Section 648, Aggravation of Sodomy

“In on of the following cases commitment of the acts, specified above, is considered to be aggravating conditions and shall be sentenced to medium imprisonment, exceeding two years.

(1) In the case where the person against whom the crime has been
committed is one of the temporary or permanent “Maharem” (with
whom marriage is prohibited according to rules of Islam) of the offender.
(2) In the case where the offender is a tutor, teacher, or servant of the
person against whom the crime has been committed or the latter has,
one way or another, has authority or influence over the former.
(3) In the case where the person against whom the crime has been
committed is affected by the genital disease because of the offenders
disclaim of having sexually transmitted diseases.”

(ILGA 2019 translation)

3. Penal Code 2017, Section 649 Tafkhiz

“When the male offender commits “Tafkhiz” with another man, the former shall be sentenced to small imprisonment (three months to a year).” (ILGA 2019 translation)

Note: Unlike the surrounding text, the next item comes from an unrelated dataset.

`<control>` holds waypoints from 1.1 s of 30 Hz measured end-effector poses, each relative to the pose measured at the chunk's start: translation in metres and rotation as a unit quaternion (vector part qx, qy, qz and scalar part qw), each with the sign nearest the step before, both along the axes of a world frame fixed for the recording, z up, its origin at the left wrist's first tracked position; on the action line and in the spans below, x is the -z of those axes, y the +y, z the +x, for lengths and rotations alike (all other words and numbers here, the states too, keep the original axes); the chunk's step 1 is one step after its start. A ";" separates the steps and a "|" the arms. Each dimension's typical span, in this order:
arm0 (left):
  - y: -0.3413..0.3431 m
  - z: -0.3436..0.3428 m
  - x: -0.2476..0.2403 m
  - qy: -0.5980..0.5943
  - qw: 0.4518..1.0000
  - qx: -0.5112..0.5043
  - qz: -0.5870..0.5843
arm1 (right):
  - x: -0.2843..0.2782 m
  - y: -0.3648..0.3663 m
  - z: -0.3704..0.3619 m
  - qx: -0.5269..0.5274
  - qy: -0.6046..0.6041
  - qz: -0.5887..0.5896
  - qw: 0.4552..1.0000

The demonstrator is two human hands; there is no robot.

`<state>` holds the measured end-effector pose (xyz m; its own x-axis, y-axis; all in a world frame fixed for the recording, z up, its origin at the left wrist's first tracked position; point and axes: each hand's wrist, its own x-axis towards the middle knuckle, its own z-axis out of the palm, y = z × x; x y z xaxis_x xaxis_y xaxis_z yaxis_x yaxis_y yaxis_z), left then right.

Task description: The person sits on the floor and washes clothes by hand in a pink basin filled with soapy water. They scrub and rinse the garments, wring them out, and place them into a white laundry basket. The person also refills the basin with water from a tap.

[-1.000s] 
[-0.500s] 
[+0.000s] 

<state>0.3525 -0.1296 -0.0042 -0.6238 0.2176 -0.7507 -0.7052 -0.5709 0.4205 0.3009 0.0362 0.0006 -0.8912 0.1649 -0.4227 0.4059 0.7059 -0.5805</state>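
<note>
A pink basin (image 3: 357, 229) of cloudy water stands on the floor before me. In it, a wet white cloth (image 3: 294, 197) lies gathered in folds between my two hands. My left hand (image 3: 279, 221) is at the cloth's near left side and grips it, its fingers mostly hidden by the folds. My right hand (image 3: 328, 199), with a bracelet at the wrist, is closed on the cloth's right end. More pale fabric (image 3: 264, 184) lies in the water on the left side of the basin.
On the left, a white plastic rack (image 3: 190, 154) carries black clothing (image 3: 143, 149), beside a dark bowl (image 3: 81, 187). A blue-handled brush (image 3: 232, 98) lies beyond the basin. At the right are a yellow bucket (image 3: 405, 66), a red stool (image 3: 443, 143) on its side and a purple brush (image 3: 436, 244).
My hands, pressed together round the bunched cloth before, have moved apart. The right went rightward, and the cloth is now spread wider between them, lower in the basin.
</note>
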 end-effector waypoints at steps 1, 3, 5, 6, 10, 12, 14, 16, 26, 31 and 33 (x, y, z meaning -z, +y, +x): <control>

4. Penal Code 2017, Section 650 Ghavadi

“(1) “Ghavadi” is to incite two or more people to commit adultery or “sodomy” by introducing them to each other or finding them a place to do so. In recognition of the crime “Ghavadi”, repetition is not important.
(2) Those who are convicted of “Ghavadi” shall be punished in accordance with the provisions of this chapter” (ILGA 2019 translation)

5. Constitution of Afghanistan 2004, Art. 130

“In cases under consideration, the courts shall apply provisions of this Constitution as well as other laws. If there is no provision in the Constitution or other laws about a case, the courts shall, in pursuance of Hanafi jurisprudence, and, within the limits set by this Constitution, rule
in a way that attains justice in the best manner.” Full text.